BOISE, Idaho (AP) — When Lt. Gov. Brad Little talks about the future of Idaho, it’s all about giving residents the opportunity and tools to be more innovative through education and a good business climate.
Jim Chmelik is equally passionate about advancing the state, but his path is more focused on Idaho gaining control of federally managed public lands as a way to produce what he predicts will be an economic windfall.
Who will get an opportunity to pursue those goals in the general election will be decided Tuesday in the GOP primary.
The Republican winner will face Democrat Bert Marley and Constitution Party candidate David Hartigan in November.
The lieutenant governor presides over the state Senate and fills in for the governor when he’s out of the state. The job also includes working on economic development and vetting candidates for boards, commissions and councils.
“Most of our successful companies have been homegrown,” said Little, listing Micron Technology, Inc., and J.R. Simplot Company as examples. “I think we should take our cue from that. The small industry entrepreneur that want’s to grow, we want to help them.”
A critical part of that, he said, is producing a workforce capable of competing in a world that increasingly demands skilled workers. And that, he said, requires a good educational system.
“To be really cutting edge, you have to have those good ideas that come out of universities,” said Little, the lieutenant governor since 2009 and before that a state senator.
Chmelik, an Idaho County Commissioner, said the state’s most vexing problems can be solved by taking control of federal lands, an eventuality he believes is just a matter of time. About 63 percent of Idaho is managed by the federal government.
“There’s no option other than getting the land back,” Chmelik said. “I believe we can do that by changing representatives to people who can fight for it.”
Controlling those lands, he said, would mean an opening up of natural resources, eliminating burdensome environmental protections, and reducing regulations that prevent the state from becoming more prosperous.
Gaining control of federal public lands is an idea that’s been around for decades in Idaho but has so far not produced significant results. Chmelik said a continuation of that would be an injustice that’s unacceptable.

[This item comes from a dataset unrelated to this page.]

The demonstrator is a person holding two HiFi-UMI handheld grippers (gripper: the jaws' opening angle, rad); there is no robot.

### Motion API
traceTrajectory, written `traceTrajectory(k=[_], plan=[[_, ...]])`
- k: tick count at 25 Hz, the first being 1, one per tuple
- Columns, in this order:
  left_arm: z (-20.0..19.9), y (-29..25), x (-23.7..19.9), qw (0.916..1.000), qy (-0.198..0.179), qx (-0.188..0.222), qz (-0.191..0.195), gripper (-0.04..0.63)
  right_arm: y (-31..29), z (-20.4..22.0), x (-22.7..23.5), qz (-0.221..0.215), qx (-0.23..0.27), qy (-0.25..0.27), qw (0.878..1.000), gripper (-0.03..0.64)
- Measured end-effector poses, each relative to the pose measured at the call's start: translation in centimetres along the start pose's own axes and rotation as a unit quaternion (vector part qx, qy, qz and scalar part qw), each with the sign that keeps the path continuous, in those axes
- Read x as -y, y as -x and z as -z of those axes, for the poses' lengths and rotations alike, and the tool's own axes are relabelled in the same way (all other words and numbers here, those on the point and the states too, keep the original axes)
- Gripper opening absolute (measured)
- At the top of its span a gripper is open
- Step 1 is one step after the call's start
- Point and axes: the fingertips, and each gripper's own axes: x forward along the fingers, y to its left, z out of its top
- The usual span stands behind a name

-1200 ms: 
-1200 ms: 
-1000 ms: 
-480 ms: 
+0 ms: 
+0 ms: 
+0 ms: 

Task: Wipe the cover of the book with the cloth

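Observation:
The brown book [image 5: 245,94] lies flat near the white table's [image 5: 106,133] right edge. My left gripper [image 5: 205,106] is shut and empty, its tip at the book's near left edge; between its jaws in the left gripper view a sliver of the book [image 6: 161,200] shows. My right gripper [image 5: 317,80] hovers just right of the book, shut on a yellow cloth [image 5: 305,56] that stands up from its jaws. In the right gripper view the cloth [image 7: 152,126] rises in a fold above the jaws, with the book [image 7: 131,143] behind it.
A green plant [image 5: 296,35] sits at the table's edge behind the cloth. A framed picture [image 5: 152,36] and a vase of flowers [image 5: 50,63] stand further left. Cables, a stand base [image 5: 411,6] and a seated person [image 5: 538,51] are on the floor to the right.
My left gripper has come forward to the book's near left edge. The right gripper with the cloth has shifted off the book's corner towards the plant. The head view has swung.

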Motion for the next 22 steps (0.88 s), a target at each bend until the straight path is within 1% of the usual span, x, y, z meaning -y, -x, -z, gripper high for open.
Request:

“Then we’re just done in this state,” he said. “Then this is ‘something something’ America because it’s not the United States anymore. I’ll move to Texas, I guess, find a state that does have its independence.”
About 2 percent of Texas is managed by the federal government.
Gaining control of federal lands is a top priority of Tea Party candidates in the Idaho GOP primary, which is closed to non-Republicans this year. So Little approaches the topic carefully, noting he understands Chmelik’s position.
“Jim’s issue is getting total control of federal lands, and I’d like to see that,” he said. “I’ve been working on this issue all my adult life. I just know how slow it is working with the federal government. But I don’t think we should forego the smaller solutions when we’re looking for the big prize.”
Some of those smaller solutions include such things, he said, as modernizing schools, creating dual credit systems so young adults have more skills coming out of high school, and making education possibilities specific to companies that want to create products in Idaho.
The state is at a disadvantage in competing with nearby states that have more energy resources, he said.
Besides gaining control of federal land, Little said Idaho could improve on many fronts by becoming more autonomous. Along those lines, he said he would work as lieutenant governor to eliminate the Affordable Care Act in Idaho.
After the U.S. Supreme Court upheld President Barack Obama’s signature health care law, Idaho lawmakers chose to create an Idaho insurance exchange rather than use one controlled by federal workers.
Chmelik said he would work to eliminate both exchanges in the state.
“I’m in favor or ripping the Affordable Care Act out by the roots,” he said.
Little has worked often with Gov. C.L. “Butch” Otter, mainly on economic tasks. But he’s also filled in for official appearances.
Chmelik said he would have no problem working with others as lieutenant governor.
“I can work with anybody,” he said. “That doesn’t always mean I’m going to agree with them.”